Given the short development timeline and the new technology being employed on Artemis II, the LAMs team had additional challenges to address to meet all requirements and certify the LAMs for future Artemis missions. NASA initiated a follow-on contract in 2021 to produce more LAMS for Artemis III, and the NASA team collaborated with Leidos on ways to improve the design to achieve the full accuracies needed for long-term exploration. NASA and the LAMS team took in lessons learned from the first go-round and implemented design changes, process improvements as well as software updates necessary to get the second set of units designed. The engineers found themselves working weekends and multiple shifts in order to finalize builds and complete calibration testing. In the end, the final product was made more efficiently, and the software reached the highest standard NASA sets for this type of technology, Class A, meaning every single line of code must be independently tested and verified, which includes bidirectional requirement tracing.
Leidos officially delivered Artemis III’s LAMS system in November 2022. In February 2023, it became one of the first pieces of environmental controls equipment installed in Orion for that mission.
“When the delivery to NASA occurred, the Leidos LAMS team breathed a collective sigh of relief,” Program Manager Trista Niemann said. “It was a long road with a mostly co-located team of electrical, optical, mechanical, software, quality and test engineers along with the production control and assembly, integration and test teams. Experts from multiple divisions came together, and keeping everyone motivated wasn’t hard since we had a shared vision in mind.”
While the team enjoys a brief moment of reprieve, they know there is still work to be done. After all, Artemis IV and V are coming up. But no one working on LAMS is too concerned. What’s two more to a group that’s already been through so much?
Artemis III is targeted for lift off in 2025. Artemis IV is a little farther out, waiting for its turn on the launchpad in 2028. It will also be the first time Orion and a human landing system dock at the brand new Lunar Gateway.
*Certain statements in this announcement constitute “forward-looking statements” within the meaning of the rules and regulations of the U.S. Securities and Exchange Commission (SEC). These statements are based on management’s current beliefs and expectations and are subject to significant risks and uncertainties. These statements are not guarantees of future results or occurrences. A number of factors could cause our actual results, performance, achievements, or industry results to be different from the results, performance, or achievements expressed or implied by such forward-looking statements.
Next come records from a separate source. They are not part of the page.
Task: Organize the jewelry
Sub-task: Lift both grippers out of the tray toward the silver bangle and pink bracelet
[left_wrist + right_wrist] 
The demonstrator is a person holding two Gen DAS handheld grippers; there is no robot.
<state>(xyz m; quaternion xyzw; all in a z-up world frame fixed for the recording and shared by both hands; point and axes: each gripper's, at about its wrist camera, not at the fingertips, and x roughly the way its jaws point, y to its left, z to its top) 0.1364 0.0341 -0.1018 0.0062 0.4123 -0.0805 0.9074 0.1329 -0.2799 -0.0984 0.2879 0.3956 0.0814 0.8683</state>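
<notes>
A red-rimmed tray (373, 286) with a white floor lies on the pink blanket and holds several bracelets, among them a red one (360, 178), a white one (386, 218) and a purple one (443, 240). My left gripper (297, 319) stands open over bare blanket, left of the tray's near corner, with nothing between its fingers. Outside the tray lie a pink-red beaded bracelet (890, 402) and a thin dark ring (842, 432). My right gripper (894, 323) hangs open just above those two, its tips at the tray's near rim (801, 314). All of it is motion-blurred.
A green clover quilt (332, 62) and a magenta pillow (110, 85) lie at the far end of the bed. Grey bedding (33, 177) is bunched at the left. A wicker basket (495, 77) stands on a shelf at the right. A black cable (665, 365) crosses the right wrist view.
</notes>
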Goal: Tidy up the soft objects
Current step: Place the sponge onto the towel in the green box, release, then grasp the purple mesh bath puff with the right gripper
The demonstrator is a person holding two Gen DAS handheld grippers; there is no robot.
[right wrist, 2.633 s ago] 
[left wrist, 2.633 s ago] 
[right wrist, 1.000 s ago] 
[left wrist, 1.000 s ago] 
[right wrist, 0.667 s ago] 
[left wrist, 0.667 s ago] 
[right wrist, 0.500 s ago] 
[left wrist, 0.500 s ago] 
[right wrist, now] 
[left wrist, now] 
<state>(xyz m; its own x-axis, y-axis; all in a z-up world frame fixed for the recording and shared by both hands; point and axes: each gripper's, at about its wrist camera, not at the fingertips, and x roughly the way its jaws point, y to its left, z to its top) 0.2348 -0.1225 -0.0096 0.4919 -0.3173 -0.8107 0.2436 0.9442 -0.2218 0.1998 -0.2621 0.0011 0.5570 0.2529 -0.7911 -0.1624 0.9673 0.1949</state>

These factors include, but are not limited to, the “Risk Factors” set forth in Leidos’ Annual Report on Form 10-K for the fiscal year ended December 31, 2021, and other such filings that Leidos makes with the SEC from time to time. Readers are cautioned not to place undue reliance on such forward-looking statements, which speak only as of the date hereof. Leidos does not undertake to update forward-looking statements to reflect the impact of circumstances or events that arise after the date the forward-looking statements were made.